Pointing out that the Central Asian nations like Kazakhstan and Uzbekistan and Commonwealth of Independent States (CIS) countries like Russia and Ukraine would also contribute in increasing Indian exports, Mr. Deora said India's exports to traditional destinations like the U.S. and Europe would go down to 15 per cent and 10 per cent, respectively.
“The share of Europe and North America will be down to 15 per cent and 10 per cent, respectively as growth in advanced economies will taper off,” he said. At present, the U.S. and EU account for about 35 per cent of India's exports.
Mr. Deora urged the Centre to act immediately on the bottlenecks like infrastructure and reducing transaction cost to achieve the milestone. “Quantum jump in investment would be required in roads, ports, airports, containers, power and telecommunications, cold storage and refrigerated vans and warehouses, so as to augment the installed capacity,” he said.

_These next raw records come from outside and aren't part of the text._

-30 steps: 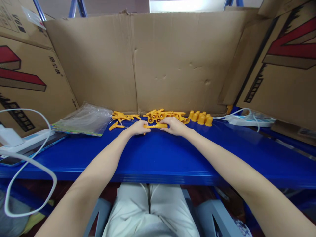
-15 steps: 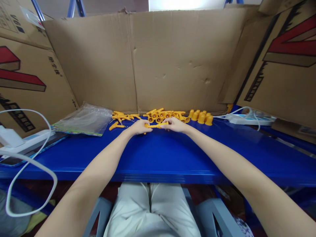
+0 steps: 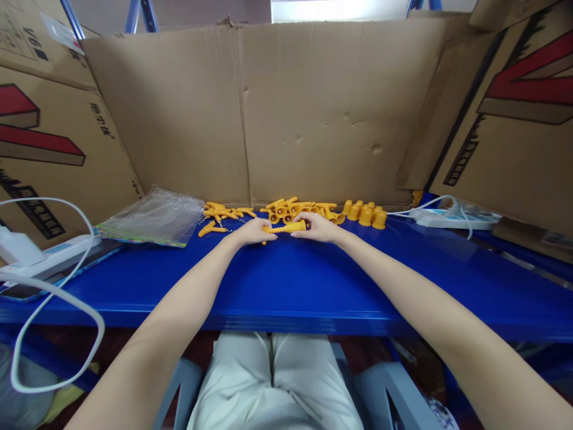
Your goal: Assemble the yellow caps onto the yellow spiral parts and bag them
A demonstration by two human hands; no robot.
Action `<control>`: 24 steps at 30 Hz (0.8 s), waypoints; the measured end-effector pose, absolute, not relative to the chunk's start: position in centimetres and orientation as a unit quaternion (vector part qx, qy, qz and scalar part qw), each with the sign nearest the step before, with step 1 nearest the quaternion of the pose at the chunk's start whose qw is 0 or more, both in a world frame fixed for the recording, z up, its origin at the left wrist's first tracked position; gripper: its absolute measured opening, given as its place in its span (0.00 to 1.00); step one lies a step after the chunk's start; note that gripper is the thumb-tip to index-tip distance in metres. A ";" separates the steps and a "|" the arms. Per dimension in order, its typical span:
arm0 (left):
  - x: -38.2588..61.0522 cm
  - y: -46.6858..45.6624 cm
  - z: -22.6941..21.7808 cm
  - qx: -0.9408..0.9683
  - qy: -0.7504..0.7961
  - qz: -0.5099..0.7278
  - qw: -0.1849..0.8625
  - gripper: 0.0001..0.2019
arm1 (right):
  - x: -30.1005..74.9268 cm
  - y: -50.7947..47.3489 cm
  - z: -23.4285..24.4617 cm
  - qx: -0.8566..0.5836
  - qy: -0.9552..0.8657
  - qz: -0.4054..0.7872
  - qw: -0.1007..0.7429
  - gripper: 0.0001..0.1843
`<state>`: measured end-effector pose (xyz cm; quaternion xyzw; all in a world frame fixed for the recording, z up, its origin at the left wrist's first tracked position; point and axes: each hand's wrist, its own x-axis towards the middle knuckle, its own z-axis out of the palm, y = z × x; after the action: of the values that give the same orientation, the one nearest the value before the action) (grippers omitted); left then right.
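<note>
Both of my hands meet at the far side of a blue table (image 3: 286,280). My left hand (image 3: 251,231) pinches the left end of a long yellow plastic piece (image 3: 286,227), and my right hand (image 3: 319,227) grips its wider right end. Just behind them lies a pile of yellow funnel-shaped parts (image 3: 295,209). To the left lies a heap of yellow stick-like parts (image 3: 221,213). To the right stand several small yellow caps (image 3: 364,214) upright.
Cardboard walls (image 3: 286,113) close in the table at the back and both sides. A clear plastic bag (image 3: 154,218) lies at the left. White power strips with cables sit at the far left (image 3: 45,254) and far right (image 3: 447,219).
The yellow piece between my hands has shifted slightly and its wide right end now shows more clearly. My hands stay in almost the same place.
</note>
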<state>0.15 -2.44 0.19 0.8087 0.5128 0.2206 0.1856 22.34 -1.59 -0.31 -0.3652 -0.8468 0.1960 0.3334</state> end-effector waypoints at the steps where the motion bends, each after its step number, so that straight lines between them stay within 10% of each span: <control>1: 0.1 -2.4 0.2 0.808 0.513 0.217 0.193 0.11 | 22.4 -1.6 -0.3 -0.355 -0.858 0.160 0.335 0.16; 18: 0.5 -2.3 0.0 0.821 0.480 0.251 0.180 0.11 | 22.6 -2.1 0.1 -0.385 -0.785 0.398 0.277 0.16; 24: 0.2 -2.4 0.1 0.809 0.514 0.220 0.184 0.11 | 22.5 -1.2 -0.7 -0.331 -0.864 0.143 0.352 0.19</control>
<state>0.19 -2.37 0.13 0.8085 0.5137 0.2199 0.1844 22.45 -1.22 -0.73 -0.3305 -0.8639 0.1425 0.3522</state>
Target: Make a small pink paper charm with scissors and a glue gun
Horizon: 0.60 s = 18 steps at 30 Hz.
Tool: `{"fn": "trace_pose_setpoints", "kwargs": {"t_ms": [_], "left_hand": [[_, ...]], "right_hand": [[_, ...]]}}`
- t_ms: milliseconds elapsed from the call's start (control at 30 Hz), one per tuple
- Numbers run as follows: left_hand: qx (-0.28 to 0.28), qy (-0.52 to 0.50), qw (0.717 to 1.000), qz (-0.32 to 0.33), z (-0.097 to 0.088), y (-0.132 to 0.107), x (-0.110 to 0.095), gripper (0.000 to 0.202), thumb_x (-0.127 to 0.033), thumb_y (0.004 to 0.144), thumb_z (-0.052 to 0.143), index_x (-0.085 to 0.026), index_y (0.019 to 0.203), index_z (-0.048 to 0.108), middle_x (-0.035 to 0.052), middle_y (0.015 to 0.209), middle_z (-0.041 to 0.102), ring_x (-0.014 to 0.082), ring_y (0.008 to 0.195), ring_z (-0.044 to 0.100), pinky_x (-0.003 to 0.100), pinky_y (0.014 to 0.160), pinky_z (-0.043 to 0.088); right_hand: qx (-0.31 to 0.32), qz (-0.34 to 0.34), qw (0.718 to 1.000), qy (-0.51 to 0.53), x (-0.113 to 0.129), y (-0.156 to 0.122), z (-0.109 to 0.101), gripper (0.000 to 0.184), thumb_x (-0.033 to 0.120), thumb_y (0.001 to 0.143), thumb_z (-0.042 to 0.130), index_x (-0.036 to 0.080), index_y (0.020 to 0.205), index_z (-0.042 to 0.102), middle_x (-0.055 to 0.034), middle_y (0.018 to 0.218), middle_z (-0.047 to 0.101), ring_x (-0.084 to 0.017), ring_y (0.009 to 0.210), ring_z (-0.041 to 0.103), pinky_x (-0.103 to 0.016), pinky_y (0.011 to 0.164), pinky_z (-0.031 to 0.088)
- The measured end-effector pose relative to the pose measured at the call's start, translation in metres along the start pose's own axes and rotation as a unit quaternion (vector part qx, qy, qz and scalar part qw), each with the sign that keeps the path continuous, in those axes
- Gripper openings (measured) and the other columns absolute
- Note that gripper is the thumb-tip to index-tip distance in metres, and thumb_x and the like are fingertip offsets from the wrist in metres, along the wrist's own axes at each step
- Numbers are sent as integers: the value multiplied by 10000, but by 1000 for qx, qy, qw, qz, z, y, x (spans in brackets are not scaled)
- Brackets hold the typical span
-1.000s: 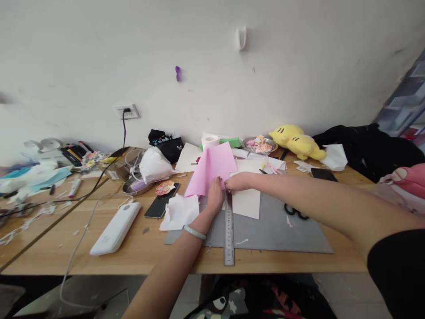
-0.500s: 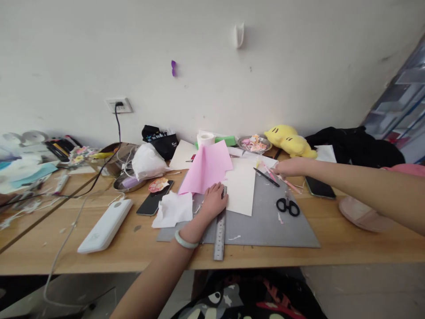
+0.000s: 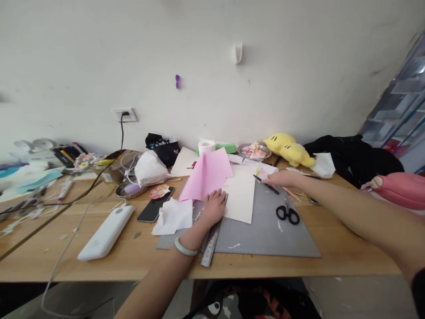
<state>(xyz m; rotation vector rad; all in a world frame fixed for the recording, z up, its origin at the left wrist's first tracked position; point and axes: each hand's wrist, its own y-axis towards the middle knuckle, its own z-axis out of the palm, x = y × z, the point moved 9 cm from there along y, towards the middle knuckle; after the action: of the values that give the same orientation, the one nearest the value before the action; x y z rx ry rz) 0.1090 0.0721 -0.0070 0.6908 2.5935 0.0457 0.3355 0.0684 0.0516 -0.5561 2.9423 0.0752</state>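
My left hand (image 3: 214, 205) lies on the grey cutting mat (image 3: 265, 230), fingers curled over the top end of a steel ruler (image 3: 209, 248) and the lower edge of a pink sheet of paper (image 3: 207, 173). A white sheet (image 3: 241, 193) lies just right of that hand. My right hand (image 3: 282, 178) reaches to the far edge of the mat, its fingers closed around a black pen (image 3: 266, 184). Black scissors (image 3: 288, 214) rest on the mat nearer to me, below the right hand.
A white power bank (image 3: 105, 232), a phone (image 3: 155, 204), crumpled white paper (image 3: 172, 215) and a metal bowl (image 3: 131, 189) lie left of the mat. At the back stand a tape roll (image 3: 206, 145), a dish of stickers (image 3: 254, 151) and a yellow plush (image 3: 292, 149).
My right hand left the ruler, swung out to the right, then came back onto the black pen. The ruler under my left hand has tilted, its near end swinging left.
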Motion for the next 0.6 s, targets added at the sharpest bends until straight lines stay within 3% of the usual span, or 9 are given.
{"fn": "trace_pose_setpoints", "kwargs": {"t_ms": [300, 467, 600], "left_hand": [[-7, -24, 1000, -14, -5, 2, 3, 285, -291, 904, 528, -186, 1169, 536, 93, 1245, 520, 231, 1064, 547, 452, 895, 463], [-30, -47, 998, -17, -10, 6, 6, 297, -293, 898, 539, -167, 1167, 532, 92, 1212, 539, 230, 1036, 563, 445, 866, 481], [-50, -54, 997, -17, -10, 10, 10, 286, -293, 899, 538, -166, 1154, 539, 90, 1192, 550, 224, 1021, 570, 438, 858, 486]], "right_hand": [[99, -85, 991, -36, 21, 15, 22, 266, 303, 896, 533, 168, 1123, 558, -70, 1112, 591, -178, 902, 606, -375, 757, 521], [56, -126, 989, -57, 33, 21, 11, 284, 301, 892, 541, 156, 1136, 549, -70, 1106, 592, -187, 911, 606, -388, 763, 519], [4, -171, 984, -50, 62, 31, 14, 283, 297, 893, 540, 157, 1139, 548, -70, 1106, 593, -188, 915, 607, -393, 772, 517]]}}
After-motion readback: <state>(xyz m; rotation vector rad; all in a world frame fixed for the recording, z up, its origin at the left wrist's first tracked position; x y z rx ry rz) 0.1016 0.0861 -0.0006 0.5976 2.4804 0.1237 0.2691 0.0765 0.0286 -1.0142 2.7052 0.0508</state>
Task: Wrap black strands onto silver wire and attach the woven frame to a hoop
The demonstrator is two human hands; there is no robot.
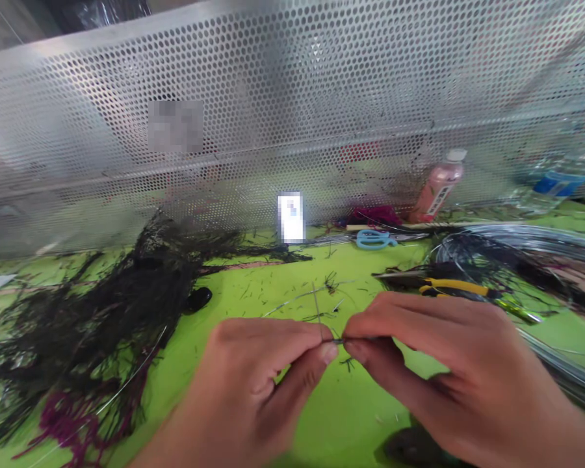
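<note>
Pinching a thin wire [316, 305] between thumb and forefinger of left hand [253, 390] and right hand [448, 370], grips meeting tip to tip over the near middle of the green desk [253, 292]. Holding both grips clenched on the wire, one end sticking up. Lying toward the left edge: dark feathery pile [102, 312]. Resting toward the right edge: yellow-handled pliers [453, 286], wire coil [531, 240]. Judging work midway; much loose material remaining.
</note>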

The FIEO President also said that fluctuation in exchange rate hurts exporters and importers, so the government should consider full convertibility of Indian rupee to curb high volatility. Notably, India's exports grew by 29.5 per cent to $164.7 billion during April-December 2010-11. In December 2010, shipments grew by 36.4 per cent year-on-year. In 2010-11, the outbound shipments are expected to touch $220 billion.